• _INSTRUCTIONS FOR THE TASK_
Start to finish, the listing must be rewritten exactly.
------------------------
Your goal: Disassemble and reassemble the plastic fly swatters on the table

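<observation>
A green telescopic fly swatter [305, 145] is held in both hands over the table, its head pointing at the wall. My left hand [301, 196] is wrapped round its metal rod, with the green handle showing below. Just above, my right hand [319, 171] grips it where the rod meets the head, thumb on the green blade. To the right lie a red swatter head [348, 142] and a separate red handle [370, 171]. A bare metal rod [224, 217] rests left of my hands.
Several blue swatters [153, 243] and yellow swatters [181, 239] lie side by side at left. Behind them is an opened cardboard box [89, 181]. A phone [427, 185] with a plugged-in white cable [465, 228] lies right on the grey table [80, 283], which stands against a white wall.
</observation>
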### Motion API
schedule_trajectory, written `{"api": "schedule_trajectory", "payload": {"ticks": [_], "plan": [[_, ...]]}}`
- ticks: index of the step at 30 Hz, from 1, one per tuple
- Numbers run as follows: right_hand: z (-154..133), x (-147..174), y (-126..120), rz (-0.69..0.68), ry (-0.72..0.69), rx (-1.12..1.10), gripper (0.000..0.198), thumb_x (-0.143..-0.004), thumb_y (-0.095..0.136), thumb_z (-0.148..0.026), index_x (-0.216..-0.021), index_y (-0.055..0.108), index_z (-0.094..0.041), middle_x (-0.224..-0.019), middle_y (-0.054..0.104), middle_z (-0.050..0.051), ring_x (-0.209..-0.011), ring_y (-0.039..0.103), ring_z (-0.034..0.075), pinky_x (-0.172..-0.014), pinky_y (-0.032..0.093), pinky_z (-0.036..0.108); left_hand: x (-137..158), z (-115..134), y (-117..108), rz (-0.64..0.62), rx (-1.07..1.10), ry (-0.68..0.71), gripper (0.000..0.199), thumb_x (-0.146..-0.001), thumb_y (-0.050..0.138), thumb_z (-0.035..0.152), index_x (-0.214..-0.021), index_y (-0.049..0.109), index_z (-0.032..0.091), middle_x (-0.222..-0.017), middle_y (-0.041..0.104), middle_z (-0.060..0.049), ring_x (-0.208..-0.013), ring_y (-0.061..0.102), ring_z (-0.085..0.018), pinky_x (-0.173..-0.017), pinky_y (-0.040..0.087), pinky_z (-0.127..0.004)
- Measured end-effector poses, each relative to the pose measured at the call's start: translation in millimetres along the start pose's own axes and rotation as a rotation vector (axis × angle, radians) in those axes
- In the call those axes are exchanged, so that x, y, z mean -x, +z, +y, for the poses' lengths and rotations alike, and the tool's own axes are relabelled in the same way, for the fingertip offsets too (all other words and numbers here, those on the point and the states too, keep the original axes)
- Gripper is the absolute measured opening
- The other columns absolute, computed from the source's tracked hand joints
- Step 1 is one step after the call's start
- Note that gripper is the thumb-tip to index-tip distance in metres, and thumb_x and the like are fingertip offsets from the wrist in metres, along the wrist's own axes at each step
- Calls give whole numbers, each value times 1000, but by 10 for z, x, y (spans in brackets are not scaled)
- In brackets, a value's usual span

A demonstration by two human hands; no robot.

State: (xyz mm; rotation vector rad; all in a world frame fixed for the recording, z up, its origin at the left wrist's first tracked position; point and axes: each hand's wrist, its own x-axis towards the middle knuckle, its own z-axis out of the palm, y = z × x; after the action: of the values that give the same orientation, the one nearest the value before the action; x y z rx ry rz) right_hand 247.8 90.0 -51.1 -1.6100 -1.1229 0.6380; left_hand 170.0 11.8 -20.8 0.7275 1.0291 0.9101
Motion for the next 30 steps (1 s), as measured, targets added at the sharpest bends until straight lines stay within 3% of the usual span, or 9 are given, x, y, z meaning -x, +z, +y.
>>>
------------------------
• _RESPONSE FOR THIS EXERCISE_
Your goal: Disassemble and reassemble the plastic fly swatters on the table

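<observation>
A green telescopic fly swatter [305, 145] is held in both hands over the table, its head pointing at the wall. My left hand [301, 196] is wrapped round its metal rod, with the green handle showing below. Just above, my right hand [319, 171] grips it where the rod meets the head, thumb on the green blade. To the right lie a red swatter head [348, 142] and a separate red handle [370, 171]. A bare metal rod [224, 217] rests left of my hands.
Several blue swatters [153, 243] and yellow swatters [181, 239] lie side by side at left. Behind them is an opened cardboard box [89, 181]. A phone [427, 185] with a plugged-in white cable [465, 228] lies right on the grey table [80, 283], which stands against a white wall.
</observation>
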### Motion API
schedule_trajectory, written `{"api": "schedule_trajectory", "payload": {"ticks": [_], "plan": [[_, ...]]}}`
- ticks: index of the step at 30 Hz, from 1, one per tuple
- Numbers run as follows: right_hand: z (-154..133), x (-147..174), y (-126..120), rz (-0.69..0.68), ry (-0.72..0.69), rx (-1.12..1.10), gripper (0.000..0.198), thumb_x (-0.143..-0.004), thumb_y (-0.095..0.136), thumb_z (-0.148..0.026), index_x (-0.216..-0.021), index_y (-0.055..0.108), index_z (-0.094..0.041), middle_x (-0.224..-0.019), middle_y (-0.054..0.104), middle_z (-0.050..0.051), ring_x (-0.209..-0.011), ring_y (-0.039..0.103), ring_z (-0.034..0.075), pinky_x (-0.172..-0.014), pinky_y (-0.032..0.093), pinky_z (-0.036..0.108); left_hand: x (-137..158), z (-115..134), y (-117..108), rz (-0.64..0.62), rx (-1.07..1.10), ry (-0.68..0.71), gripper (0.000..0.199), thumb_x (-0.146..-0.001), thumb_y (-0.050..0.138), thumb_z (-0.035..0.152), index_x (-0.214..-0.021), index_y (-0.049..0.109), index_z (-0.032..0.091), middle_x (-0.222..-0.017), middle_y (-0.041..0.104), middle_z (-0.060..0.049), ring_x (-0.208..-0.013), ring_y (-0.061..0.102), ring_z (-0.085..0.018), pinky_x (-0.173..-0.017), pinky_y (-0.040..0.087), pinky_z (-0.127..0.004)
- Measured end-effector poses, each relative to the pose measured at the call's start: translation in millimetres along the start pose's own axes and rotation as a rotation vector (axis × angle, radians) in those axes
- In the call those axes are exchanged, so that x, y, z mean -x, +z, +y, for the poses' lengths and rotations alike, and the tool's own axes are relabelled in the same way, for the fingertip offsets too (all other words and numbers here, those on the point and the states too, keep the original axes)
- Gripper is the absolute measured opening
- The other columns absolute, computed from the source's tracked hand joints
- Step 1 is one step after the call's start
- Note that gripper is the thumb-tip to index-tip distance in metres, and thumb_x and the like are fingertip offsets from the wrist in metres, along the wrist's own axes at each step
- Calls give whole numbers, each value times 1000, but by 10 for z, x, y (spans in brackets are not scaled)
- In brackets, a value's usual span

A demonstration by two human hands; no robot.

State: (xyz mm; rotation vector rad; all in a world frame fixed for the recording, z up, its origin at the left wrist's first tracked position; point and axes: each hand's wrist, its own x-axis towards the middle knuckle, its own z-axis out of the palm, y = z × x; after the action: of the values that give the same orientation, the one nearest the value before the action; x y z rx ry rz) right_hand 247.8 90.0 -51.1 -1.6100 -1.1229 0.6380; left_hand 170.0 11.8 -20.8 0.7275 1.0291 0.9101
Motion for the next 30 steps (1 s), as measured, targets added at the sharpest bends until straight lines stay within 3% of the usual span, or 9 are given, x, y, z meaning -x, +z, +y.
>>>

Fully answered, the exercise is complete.